Given that the contest between the beguiling female and the suspicious male is intrinsically theatrical, it works well on the stage. And there is a moment of real frisson, which must have been particularly shocking in 1906 when the play premiered. Newly widowed, Jennifer Dubedat exits immediately, only to return wearing not black but a sumptuous crimson evening dress, which displays to the full her bosomy charms. The assembled medical men gasp.
She wants to bear witness to her past happiness, in tribute to the high ideals of Art. Pollyanna-style, she burbles: ‘Life will always be beautiful to us; death will always be beautiful to us. May we shake hands on that?’ Her deliberately maintained self-delusions about her late husband are absurd yet also real. In the play, she is left unenlightened and still happy.

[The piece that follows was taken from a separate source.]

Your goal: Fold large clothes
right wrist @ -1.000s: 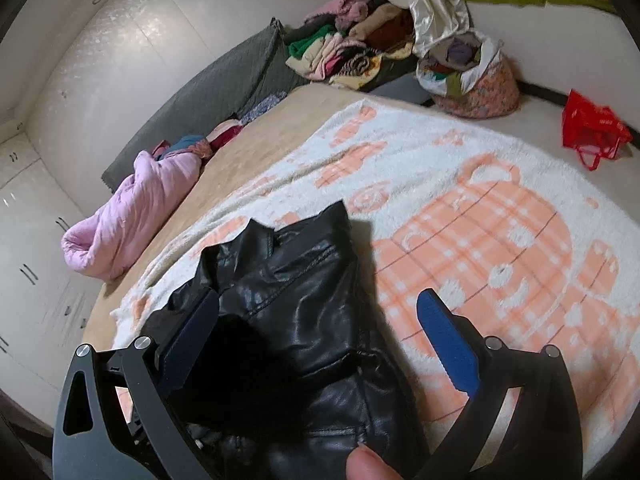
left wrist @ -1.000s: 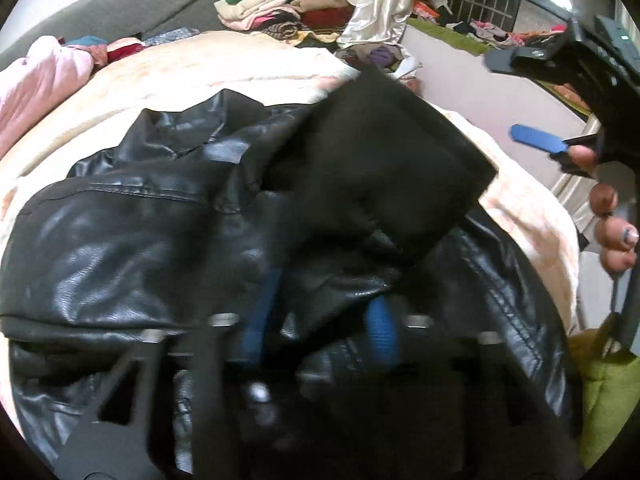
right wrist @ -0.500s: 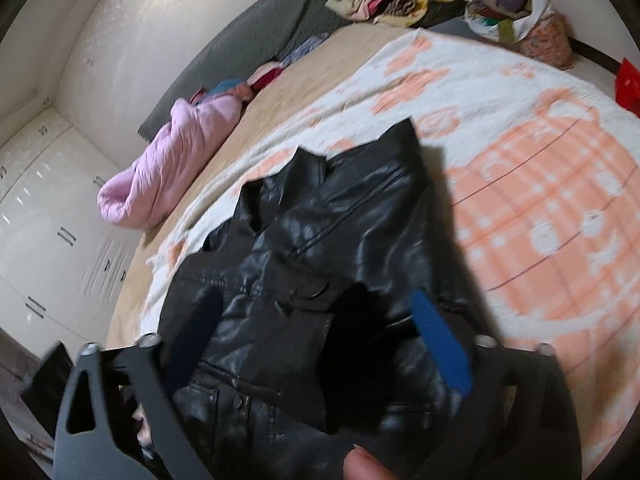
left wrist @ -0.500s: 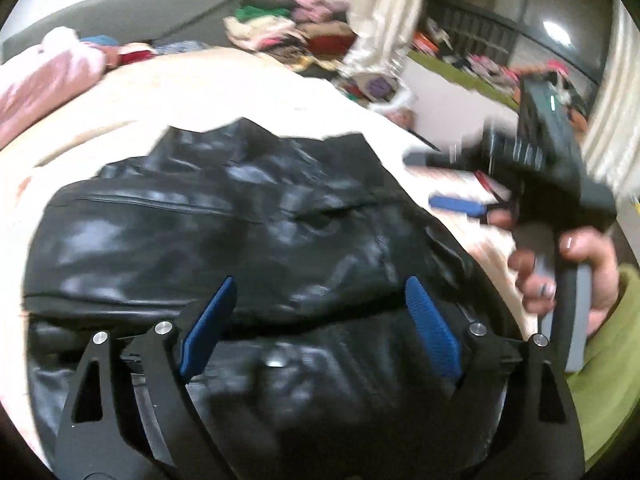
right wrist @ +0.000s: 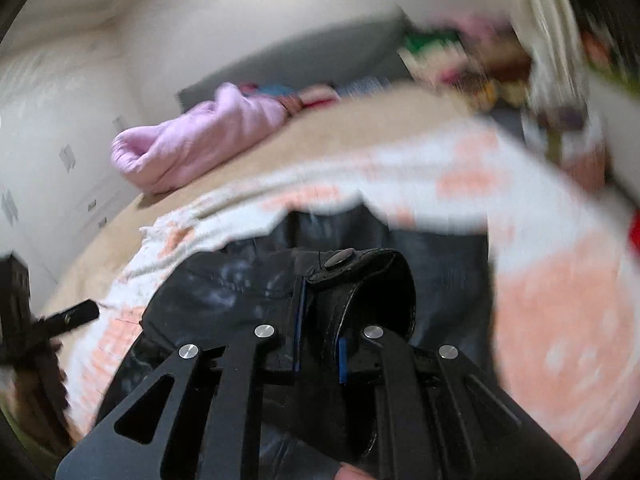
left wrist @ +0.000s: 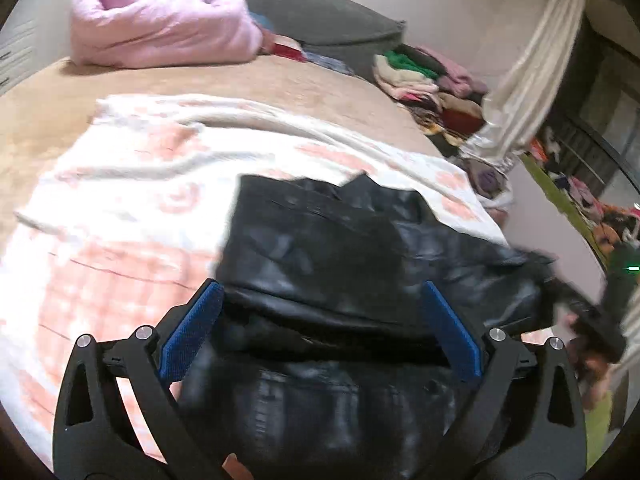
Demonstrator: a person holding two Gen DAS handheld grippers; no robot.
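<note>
A black leather jacket (left wrist: 340, 248) lies crumpled on the white and orange blanket (left wrist: 120, 240). My left gripper (left wrist: 320, 296) hovers over its near edge; its jaws are opening wide, the leather lies below them and the blue pads (left wrist: 192, 332) do not press it. In the right wrist view my right gripper (right wrist: 320, 320) is shut on a fold of the jacket (right wrist: 240, 292), just behind a strap with a snap button (right wrist: 340, 260). The right gripper (left wrist: 592, 320) shows blurred at the jacket's right end in the left wrist view. The left gripper's finger (right wrist: 68, 316) shows at the far left.
A pink rolled quilt (left wrist: 160, 28) lies at the head of the bed before a grey cushion (left wrist: 320, 16). A pile of folded clothes (left wrist: 424, 80) and a pale curtain (left wrist: 528, 72) stand at the back right. Bare tan sheet (left wrist: 60, 120) lies left of the blanket.
My left gripper let go of the jacket, opened wide and swung left and up. My right gripper came in over the jacket and shut on a fold of it.
</note>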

Where does that leave Shaw? His dreams of replacing Shakespeare as the national bard won’t come true. Yet Shaw was a great script-writer. His plays are not naturals for the big stage today; but, with sharp editing and fast-paced high-quality productions, they would make great TV dramas. Come on, programme-commissioners, give us a big Shaw season on the box. As one celebrated actor recently confirmed to us: ‘Shaw’s texts read wordy but act well’. He dramatises life’s ever-recurring dilemmas and the constant need for human judgements. Let’s have lots more Shavian prompts to laughter and thought.